Instructions for the task:
Where the material below has a line containing "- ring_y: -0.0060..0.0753", start repeating exactly, and keep going through the line containing "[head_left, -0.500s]", with no other lines.

Data below:
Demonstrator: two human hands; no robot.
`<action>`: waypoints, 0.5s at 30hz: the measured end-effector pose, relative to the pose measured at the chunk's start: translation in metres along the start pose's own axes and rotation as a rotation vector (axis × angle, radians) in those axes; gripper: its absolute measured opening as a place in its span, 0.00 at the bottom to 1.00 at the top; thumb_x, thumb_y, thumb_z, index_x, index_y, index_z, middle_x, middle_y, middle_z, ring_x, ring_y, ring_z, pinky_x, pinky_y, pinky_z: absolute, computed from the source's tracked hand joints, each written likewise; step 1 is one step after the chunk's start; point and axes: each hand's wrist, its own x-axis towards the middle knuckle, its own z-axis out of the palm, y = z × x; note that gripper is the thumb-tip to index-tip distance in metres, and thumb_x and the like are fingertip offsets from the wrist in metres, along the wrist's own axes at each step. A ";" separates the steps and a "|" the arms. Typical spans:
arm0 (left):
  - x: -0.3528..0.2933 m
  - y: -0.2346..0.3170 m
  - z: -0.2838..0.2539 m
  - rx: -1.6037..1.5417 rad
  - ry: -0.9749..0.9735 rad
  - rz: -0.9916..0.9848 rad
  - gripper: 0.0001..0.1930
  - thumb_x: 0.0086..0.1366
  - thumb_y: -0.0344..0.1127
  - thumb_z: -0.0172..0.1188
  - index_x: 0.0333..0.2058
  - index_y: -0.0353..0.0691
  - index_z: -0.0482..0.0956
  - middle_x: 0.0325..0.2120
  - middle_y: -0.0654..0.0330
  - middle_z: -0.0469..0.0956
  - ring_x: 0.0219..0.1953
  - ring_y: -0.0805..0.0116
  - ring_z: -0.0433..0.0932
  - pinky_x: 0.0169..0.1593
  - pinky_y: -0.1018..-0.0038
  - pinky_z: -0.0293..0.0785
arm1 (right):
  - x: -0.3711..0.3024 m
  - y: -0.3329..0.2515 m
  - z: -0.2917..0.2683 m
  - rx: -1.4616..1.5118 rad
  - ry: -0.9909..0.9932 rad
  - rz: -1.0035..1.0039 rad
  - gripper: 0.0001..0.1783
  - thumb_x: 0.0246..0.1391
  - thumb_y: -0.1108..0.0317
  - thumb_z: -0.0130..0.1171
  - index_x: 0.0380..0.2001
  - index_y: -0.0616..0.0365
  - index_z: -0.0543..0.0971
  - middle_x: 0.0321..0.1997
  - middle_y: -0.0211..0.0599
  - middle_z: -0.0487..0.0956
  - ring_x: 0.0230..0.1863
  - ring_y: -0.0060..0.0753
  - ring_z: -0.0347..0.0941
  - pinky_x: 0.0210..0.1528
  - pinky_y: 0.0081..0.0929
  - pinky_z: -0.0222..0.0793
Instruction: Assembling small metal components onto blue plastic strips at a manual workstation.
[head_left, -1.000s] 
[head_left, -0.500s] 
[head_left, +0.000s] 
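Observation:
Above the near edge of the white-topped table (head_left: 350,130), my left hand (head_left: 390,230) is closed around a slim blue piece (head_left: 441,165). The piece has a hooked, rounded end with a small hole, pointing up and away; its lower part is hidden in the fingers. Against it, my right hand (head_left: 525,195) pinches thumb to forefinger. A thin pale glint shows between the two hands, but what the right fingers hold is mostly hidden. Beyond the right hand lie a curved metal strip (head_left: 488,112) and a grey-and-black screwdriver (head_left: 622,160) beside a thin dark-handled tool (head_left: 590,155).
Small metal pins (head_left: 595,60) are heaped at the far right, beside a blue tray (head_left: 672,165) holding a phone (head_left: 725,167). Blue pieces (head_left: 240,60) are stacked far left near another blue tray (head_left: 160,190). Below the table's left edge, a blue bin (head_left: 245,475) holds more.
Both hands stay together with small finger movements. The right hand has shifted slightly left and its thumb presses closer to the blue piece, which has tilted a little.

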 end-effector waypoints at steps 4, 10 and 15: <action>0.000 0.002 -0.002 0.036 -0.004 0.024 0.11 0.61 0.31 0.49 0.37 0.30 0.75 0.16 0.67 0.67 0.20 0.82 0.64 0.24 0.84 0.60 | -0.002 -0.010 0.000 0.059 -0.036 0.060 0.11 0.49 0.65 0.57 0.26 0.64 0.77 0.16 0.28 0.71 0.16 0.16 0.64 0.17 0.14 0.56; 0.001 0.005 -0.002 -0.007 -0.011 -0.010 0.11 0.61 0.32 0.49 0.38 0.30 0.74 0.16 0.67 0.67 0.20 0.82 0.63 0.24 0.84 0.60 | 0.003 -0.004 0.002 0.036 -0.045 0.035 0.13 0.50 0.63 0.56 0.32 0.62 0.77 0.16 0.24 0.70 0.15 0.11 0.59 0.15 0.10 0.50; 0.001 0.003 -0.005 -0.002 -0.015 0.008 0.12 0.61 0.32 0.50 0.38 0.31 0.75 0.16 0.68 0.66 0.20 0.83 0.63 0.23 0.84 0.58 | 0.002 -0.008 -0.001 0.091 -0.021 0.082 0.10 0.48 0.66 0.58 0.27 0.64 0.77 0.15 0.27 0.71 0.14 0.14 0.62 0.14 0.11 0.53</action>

Written reply:
  - ring_y: -0.0060..0.0753
  - ring_z: -0.0347..0.0941
  - pinky_x: 0.0210..0.1528
  - pinky_y: 0.0081..0.0929
  - pinky_z: -0.0222..0.0793
Instruction: Assembling small metal components onto blue plastic strips at a manual workstation.
[head_left, -1.000s] 
[head_left, -0.500s] 

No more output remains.